There being about 100k schools, with 3.2 million teachers. If we have one gun in each school, then we will have a paltry 400,000 firearm related incidents in schools a year. If you figure 20% of teachers armed, a benchmark that’s been thrown about, that’d be barely more than two and a half million incidents a year, nothing, really. As the famed Doctor Necessiter says, “If the murder of twelve innocent people can help save one human life, it will have been worth it!”

One would think so, but the contrary evidence keeps piling up.

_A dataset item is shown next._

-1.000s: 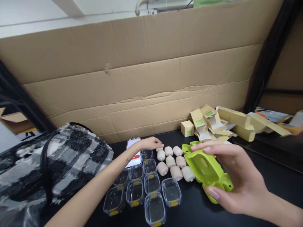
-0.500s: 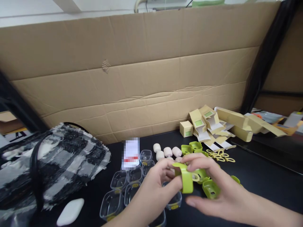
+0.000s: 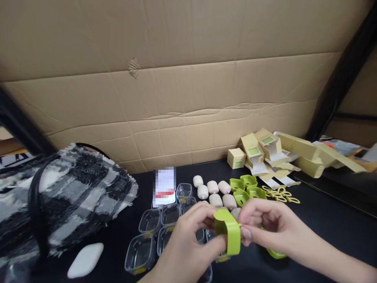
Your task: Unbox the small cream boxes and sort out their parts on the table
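My left hand (image 3: 196, 239) grips a lime-green plastic cover (image 3: 232, 236), a small rounded-square shell with its hollow side turned to the left. Against the outer right face of the cover, my right hand (image 3: 262, 226) pinches a yellow-green loop strap, mostly hidden by thumb and forefinger. More lime-green covers (image 3: 256, 192) lie just behind my right hand, and one is partly hidden below it. Several matching loop straps (image 3: 279, 193) are heaped farther right. Clear square plastic cups (image 3: 140, 253) stand under and left of my left hand.
Pale rounded blocks (image 3: 216, 200) sit behind my hands. A phone (image 3: 164, 188) lies behind the cups. Small cardboard boxes (image 3: 236, 158) and opened packaging are at the back right. A checkered bag (image 3: 88, 192) and a white rounded case (image 3: 86, 260) occupy the left. A cardboard sheet (image 3: 182, 90) stands behind.
My right hand has closed from spread fingers into a pinch on the loop strap beside the cover. The view has tilted down slightly; my left hand still holds the cover.
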`<control>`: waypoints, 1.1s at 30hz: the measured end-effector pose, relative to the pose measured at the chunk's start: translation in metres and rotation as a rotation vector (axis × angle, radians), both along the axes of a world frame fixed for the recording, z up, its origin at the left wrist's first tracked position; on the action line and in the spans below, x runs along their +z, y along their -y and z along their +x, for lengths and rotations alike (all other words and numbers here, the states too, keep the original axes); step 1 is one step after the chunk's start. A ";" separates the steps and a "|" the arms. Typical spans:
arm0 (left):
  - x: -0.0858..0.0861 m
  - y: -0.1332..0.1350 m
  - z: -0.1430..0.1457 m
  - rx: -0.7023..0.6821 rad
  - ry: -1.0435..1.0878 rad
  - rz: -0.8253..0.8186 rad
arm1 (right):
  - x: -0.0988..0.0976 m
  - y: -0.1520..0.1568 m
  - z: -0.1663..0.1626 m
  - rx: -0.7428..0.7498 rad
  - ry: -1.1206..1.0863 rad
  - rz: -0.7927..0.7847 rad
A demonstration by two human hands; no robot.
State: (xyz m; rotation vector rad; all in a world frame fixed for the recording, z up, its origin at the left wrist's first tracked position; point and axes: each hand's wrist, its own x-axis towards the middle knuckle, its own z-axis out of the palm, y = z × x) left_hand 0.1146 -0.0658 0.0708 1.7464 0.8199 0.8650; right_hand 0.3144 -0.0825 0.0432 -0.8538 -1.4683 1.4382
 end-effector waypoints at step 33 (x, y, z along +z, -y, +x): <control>-0.016 0.010 0.007 0.053 -0.037 0.249 | 0.021 0.022 0.003 -0.200 0.850 1.268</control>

Yeah, but you are not taking into account the positives. During a school shooting, a good kid could find a gun lying around that a teacher forgot and then use that gun to take out the school shooter.

You just look at negatives all the time.
:wink:

Why do you try to make these goofy half-baked extrapolations from one incident? They’re not very convincing. Utah has had armed teachers for years now, and hasn’t seen anything even remotely close to the rate of incidents you are imagining.

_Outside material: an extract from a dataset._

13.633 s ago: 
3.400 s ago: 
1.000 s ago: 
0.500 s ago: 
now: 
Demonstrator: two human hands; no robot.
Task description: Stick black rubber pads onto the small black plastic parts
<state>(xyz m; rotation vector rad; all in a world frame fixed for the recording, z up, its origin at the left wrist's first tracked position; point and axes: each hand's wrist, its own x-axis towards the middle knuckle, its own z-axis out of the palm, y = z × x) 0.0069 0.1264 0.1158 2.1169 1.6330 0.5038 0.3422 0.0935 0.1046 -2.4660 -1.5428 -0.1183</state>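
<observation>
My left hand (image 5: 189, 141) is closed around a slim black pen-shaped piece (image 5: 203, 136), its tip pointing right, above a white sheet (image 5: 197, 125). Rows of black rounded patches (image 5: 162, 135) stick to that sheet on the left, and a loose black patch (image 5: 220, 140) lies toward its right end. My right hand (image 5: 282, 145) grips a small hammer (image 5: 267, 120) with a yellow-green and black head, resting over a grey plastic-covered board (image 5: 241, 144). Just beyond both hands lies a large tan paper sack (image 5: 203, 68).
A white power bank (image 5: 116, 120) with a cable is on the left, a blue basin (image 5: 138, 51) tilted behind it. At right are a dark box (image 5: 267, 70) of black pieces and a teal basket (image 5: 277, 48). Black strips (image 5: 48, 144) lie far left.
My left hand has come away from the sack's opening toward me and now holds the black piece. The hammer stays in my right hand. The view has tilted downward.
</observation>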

ETA: “your average armed teacher” has nowhere near “4 incidents a year”

The humans call it sarcasm.

At some point I’d like to run simulations of mass shootings for people who think arming everyone is a good idea.

I’d warn everyone in advance first, telling them that at some point in the next week there would be a real-time simulation that would probably last less than 3 minutes.

People just have no idea how little time a mass shooting takes from start to finish – and don’t realize that even if they begin with police officers at the scene, innocent people still get shot and killed.

It was not meant to be take all that seriously. If it had been some random teacher somewhere, it would simply be a data point.

As it is one of the people specifically advocating for arming teachers though, it has a bit more relevance. You would think that he would be holding himself as an example of one of the responsible ones.

Still no stats on how many teachers in Utah are armed, yet? Still somewhere between 0 and 100%? without knowing that, it’s hard to get a handle on what the rate is.
ETA: You also only hear about incidents like this when something happens. If a teacher leaves their gun in a bathroom, and another teacher picks it up and hands it to them, that is an incident, just not one that anyone ever hears about. Hard to get solid stats on that as well, but I guarantee it is higher than 0.